Auch Ihr munterer Helfer Igniculus spielt eine wichtige Rolle im Kampf. Du (oder ein Freund im Koop) steuerst ihn unabhängig mit dem rechten Stick, verlangsamst Feinde, heilst Verbündete und schnappst dir bei Bedarf Gesundheits- und Mana-Pickups. Sie tun all dies, während Sie Charaktere in den Kampf ein- und auswechseln, um von ihrer Auswahl an gut abgestimmten Zaubersprüchen und Fähigkeiten zu profitieren. Feindliche Begegnungen, insbesondere die Bosskämpfe, sind eng um die Werkzeuge herum ausbalanciert, die Sie erhalten haben. Obwohl die Werkzeugkiste nicht riesig ist, hat jedes Stück Hardware eine Anwendung. Rüstungszauber fügen tatsächlich eine merkliche Menge an Überlebensfähigkeit hinzu, und Massenkontrollfähigkeiten wie Hinder und Paralyze funktionieren zu 100% der Zeit, sogar gegen Bosse. Jede Karte im Deck fühlt sich wie ein Ass an, wenn Sie sie im richtigen Moment einsetzen.

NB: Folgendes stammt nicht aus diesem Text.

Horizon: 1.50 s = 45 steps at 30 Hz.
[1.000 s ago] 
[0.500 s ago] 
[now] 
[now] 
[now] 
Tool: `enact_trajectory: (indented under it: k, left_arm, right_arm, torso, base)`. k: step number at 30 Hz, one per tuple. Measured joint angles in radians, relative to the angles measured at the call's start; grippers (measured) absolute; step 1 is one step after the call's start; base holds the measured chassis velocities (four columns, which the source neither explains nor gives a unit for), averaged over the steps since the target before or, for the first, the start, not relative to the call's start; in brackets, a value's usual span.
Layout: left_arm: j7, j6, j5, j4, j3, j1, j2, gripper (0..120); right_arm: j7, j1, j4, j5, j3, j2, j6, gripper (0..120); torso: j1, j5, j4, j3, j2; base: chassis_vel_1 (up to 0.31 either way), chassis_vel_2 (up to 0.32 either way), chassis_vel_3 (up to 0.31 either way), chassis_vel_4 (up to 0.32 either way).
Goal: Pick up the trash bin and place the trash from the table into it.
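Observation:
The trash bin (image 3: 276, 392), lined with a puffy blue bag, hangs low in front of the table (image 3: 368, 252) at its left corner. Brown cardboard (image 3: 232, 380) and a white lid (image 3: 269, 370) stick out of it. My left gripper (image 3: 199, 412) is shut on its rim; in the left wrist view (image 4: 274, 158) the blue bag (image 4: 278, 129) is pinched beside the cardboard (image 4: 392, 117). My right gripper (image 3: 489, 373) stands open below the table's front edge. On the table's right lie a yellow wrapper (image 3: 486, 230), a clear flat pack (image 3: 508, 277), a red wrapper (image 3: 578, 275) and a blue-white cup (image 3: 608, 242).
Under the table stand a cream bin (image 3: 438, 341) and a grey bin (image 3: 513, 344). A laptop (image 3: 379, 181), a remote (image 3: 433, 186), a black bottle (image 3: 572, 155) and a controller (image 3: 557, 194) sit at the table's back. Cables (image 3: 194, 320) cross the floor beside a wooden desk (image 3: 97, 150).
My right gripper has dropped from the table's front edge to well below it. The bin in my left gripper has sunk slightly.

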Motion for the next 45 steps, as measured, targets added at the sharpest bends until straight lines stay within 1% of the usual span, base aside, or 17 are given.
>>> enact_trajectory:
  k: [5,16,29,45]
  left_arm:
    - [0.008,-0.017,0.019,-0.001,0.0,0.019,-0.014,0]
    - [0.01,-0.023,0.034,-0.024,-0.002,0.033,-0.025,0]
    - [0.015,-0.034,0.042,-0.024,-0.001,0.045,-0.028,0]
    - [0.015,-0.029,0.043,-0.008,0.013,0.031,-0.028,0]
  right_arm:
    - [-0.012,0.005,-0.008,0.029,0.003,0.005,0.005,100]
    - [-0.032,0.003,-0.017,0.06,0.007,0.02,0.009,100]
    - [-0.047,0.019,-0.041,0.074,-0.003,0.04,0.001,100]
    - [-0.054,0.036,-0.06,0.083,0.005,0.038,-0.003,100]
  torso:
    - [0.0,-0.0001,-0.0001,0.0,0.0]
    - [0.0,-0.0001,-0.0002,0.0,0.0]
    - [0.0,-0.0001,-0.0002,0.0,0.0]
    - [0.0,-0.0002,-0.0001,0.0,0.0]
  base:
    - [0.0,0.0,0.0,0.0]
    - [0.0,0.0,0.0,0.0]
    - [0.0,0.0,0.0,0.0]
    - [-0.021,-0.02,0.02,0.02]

  Leuchtend in der Dunkelheit...

Leuchtend in der Dunkelheit...

Selbst großartige RPGs haben Mühe, das, was zwischen den Fetzen passiert, interessant zu machen, aber Child of Light nagelt das auch. Uns die Möglichkeit zu geben, fast sofort zu fliegen, ist eine clevere Sache, die mich dazu einlud, ständig nach Mini-Boss-Begegnungen, Nebenquests und Sammlerstücken zu suchen. Igniculus erweist sich auch hier wieder als nützlich, indem er Ihnen hilft, Rätsel zu lösen, Feinde zu betäuben und Ihren Weg durch dunkle Höhlen zu erhellen. Zugegeben, das meiste davon wird RPG-Veteranen bekannt vorkommen und sich auch so anfühlen, aber es hat alles gut genug funktioniert, um meine Aufmerksamkeit außerhalb des Kampfes zu halten. Wie alles andere in dem 12 Stunden langen Abenteuer reicht es gerade aus, um zu fesseln, ohne sich überladen oder unbeholfen zu fühlen.

Urteil

Jeder Aspekt von Child of Light hat ein unverkennbar handwerkliches, organisches Gefühl. Nichts davon fühlt sich fokusgetestet an oder darauf ausgelegt, ein möglichst breites Publikum anzusprechen; Vielmehr kommt es immer genau so rüber, wie seine Schöpfer es beabsichtigt haben. Die ausgestellten Kunstwerke sind atemberaubend, und der Kampf ist ständig fesselnd, und die Charaktere widersetzen sich offen der Genrekonvention. Aber vielleicht ist das Beste, was ich über Child of Light sagen kann, dass ich oft unsicher war, ob ich in die Richtung ging, in die ich gehen sollte, und es hat mich nie interessiert. Ich wollte einfach in jeden Winkel der Welt fliegen, es aufnehmen und lächeln.